Reserve Bank may surprise markets

The Reserve Bank may surprise some market participants by reiterating plans to lift the official cash rate by two percentage points over two years in next Thursday's policy statement, in the face of surging migration, a weaker kiwi, stimulatory fiscal spending and a growing economy.

Governor Graeme Wheeler will lift the OCR by a quarter point to 3.25 per cent next Thursday, according to 16 of 17 economists in a Reuters survey.

The rate reaches 3.5 per cent by year end, based on the median expectation.

Since the central bank's March monetary policy statement, figures have shown inflation accelerated a lower-than-expected 0.3 per cent in the first quarter, while there are signs heat in the housing market is dissipating, at least partly in response to curbs on low-equity loans.
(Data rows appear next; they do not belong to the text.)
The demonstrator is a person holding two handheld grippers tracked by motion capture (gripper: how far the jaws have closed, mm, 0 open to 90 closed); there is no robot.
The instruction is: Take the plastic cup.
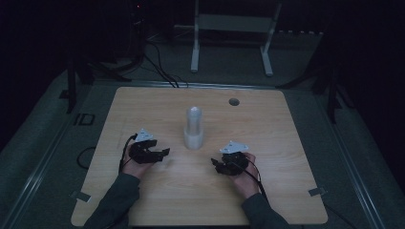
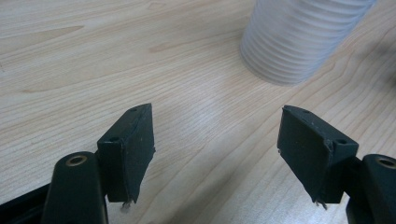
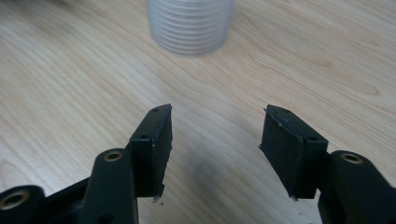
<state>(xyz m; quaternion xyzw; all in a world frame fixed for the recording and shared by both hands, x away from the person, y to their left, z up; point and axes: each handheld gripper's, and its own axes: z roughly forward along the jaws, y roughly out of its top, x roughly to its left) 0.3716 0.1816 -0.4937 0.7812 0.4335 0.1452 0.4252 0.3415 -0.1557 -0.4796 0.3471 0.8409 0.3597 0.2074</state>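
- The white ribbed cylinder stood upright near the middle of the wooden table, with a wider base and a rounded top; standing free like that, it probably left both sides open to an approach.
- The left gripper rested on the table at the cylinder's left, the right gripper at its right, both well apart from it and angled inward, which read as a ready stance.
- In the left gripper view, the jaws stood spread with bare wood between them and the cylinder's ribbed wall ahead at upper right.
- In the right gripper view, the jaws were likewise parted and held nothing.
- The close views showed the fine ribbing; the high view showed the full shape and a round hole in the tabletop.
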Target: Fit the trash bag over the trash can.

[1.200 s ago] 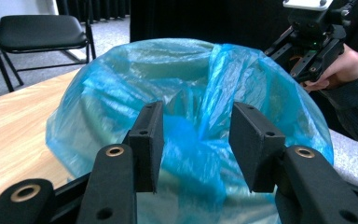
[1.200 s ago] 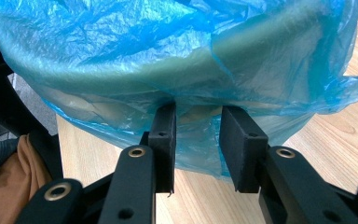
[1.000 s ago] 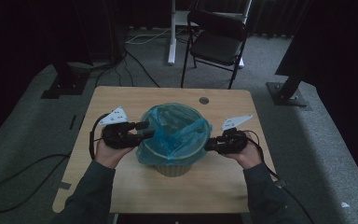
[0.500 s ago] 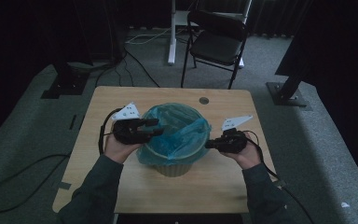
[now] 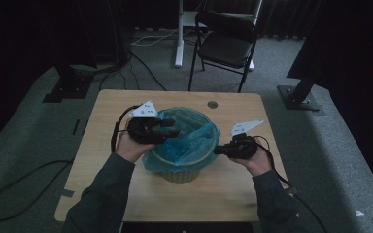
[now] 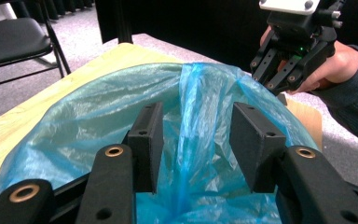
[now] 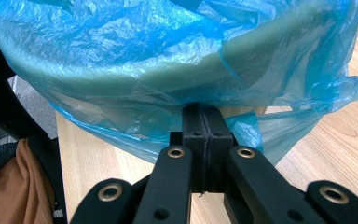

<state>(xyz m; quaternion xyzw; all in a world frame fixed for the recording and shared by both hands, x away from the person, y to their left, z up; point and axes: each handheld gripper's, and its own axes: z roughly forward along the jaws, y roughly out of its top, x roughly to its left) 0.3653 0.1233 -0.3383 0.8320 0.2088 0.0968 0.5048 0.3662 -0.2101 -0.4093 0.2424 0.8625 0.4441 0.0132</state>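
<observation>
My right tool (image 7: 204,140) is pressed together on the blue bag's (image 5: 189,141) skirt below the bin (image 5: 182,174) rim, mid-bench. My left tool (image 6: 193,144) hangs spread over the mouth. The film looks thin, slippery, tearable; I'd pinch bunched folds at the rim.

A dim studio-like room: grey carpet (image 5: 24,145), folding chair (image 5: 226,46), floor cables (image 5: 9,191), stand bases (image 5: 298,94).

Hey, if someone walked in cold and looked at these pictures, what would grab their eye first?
The bright blue plastic bag lining a small bin at the middle of the wooden table. The right gripper has its jaws shut on the bag's edge at the bin's right side, and the left gripper hovers open over the bag's mouth.
</observation>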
That's helped stoke expectations that the tightening cycle will be less severe than suggested in the last monetary policy statement (MPS).

Yet annual net migration is expected to peak at close to 40,000 this year, more than three times the long-term average, while last month's budget added $500 million a year to government spending and the trade-weighted index this week fell to a three-month low of 78.58, reducing the impact of a high kiwi in mitigating imported inflation.

"Compared to the March MPS, the RBNZ might sound a touch less worried about inflation and the forecast of 90-day interest rates might be downgraded by 10 or 20 basis points," Westpac Banking Corp chief economist Dominick Stephens said in a MPS preview.

"But this will be detail around the edges - the main point of the document will be to communicate that further hikes are coming."

He said one of the central bank's key aims could be "to bring errant financial market pricing back into line with its own thinking".

That's a view shared by Kymberly Martin, senior market strategist at Bank of New Zealand, who says swap rates have declined from their peaks of recent months and appear to be pricing in a weaker tightening cycle.

"We believe the market is now complacent on the outlook for the OCR, pricing in little more than 50 basis points of hikes by year-end and just 130 basis points over the next two years," she said.